腹部大動脈瘤(abdominal aortic aneurysm:AAA)は,腎動脈分岐部以遠の腹部大動脈に広がる,大動脈径が30mm以上の瘤と定義され,大動脈瘤全体の半数以上を占める。特に動脈硬化との関連が強いと考えられており,高齢化に伴ってその頻度は増加傾向にあり,65歳以上の9%にAAAを認めると報告されている1)。ひとたび破裂すれば,その死亡率はおよそ50%程度との報告もあることから,破裂前にAAAを発見して,予防的に侵襲的治療を行うことが最も重要である。
多くの場合,破裂前には無症状であり,瘤径が拡大すれば,便秘などの症状が出現することもあるが,その頻度は高くない。したがって,健診における腹部エコーなどで発見の機会を増やすことが重要である。
AAAの根治的治療は心臓血管外科(以下,外科)の役割であり,内科医の役割はAAAの発見,侵襲的治療までの管理を行う橋渡しであることを認識すべきである。ひとたびAAAと診断されれば,ついでAAAの最大短径と形状を評価する。
紡錘状(大動脈の中心から均等に拡大している)であれば最大短径が40mmを超えたら,また囊状(偏心性に拡大している)であれば,突出の形が破裂の危険因子となるため瘤径に関係なく,一度は外科に紹介する。大動脈は蛇行することが多く,正確な瘤径や形態の評価は難しいため,評価に悩むなら外科に紹介することが望ましい。

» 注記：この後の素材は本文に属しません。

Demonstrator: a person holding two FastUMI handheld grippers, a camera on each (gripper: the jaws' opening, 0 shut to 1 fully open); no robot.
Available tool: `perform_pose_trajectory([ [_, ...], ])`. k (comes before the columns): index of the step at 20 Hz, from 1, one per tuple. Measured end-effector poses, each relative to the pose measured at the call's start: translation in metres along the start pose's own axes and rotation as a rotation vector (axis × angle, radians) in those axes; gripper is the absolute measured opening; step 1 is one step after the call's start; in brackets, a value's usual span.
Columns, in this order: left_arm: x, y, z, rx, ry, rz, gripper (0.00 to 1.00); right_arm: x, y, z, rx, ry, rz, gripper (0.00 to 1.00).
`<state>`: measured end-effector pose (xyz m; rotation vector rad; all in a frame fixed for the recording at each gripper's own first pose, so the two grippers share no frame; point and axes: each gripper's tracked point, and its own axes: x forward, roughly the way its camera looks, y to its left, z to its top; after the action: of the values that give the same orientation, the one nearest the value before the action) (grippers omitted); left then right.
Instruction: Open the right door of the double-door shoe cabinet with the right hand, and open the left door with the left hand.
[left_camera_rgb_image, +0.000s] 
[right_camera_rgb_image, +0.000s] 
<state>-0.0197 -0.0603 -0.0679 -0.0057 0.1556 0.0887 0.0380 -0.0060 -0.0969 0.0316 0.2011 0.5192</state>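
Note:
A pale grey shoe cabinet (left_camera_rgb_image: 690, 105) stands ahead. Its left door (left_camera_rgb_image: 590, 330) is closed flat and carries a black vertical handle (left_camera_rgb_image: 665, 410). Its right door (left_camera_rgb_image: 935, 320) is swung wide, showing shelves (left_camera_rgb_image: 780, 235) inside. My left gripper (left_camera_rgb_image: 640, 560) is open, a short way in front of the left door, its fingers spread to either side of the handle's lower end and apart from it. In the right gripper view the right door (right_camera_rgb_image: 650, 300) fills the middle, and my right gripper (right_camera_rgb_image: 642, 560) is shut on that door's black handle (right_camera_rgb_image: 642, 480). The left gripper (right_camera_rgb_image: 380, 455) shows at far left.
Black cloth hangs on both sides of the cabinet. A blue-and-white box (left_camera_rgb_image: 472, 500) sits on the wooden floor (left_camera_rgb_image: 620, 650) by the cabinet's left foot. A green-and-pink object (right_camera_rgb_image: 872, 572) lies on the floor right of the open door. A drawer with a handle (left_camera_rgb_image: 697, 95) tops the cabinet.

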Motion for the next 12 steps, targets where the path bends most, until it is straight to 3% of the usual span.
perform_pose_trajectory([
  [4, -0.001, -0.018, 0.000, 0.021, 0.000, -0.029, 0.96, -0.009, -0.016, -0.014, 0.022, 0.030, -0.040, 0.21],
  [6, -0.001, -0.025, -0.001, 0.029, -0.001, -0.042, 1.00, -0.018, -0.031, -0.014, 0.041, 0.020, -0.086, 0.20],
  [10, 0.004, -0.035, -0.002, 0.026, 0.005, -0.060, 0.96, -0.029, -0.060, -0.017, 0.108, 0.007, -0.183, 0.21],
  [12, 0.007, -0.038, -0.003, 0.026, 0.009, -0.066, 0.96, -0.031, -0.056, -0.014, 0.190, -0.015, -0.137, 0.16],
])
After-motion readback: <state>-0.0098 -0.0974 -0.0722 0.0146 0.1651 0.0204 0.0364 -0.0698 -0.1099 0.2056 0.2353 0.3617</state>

現時点で瘤径の縮小を期待できる使用可能な薬剤はなく,降圧(破裂リスク軽減),スタチン(瘤径拡大予防),禁煙(破裂リスク軽減)などによって経過観察を行いつつ,手術適応径に近づいたら外科に紹介する。また,高齢を理由に治療を迷う患者には,血管内治療(endovascular aortic repair:EVAR)であれば,時として低侵襲であることを説明し,ADLや本人・家族の治療希望を再度確認の上,一度は外科医に具体的な治療内容を説明してもらうことが重要である。一方で,予防的治療を行わない場合,破裂後の救命は困難であることをよく理解してもらうことも必要である。
診断後はその大動脈径に応じて検査を行い,手術適応の至適時期を判断する。CTは被ばくが問題となるため,大動脈径が40mm未満の場合には腹部エコーで評価する。しかし,エコーは蛇行する大動脈の最大短径を評価することが難しい場合もあり,また術者の技量の差もある。大動脈径が40mm以上の場合にはCTによる評価が望ましい。画像評価の間隔は,大動脈径30~40mm:1~2年ごと,40~50mm:6~12カ月ごと,50~55mm:3〜6カ月ごとがガイドラインの推奨である2)。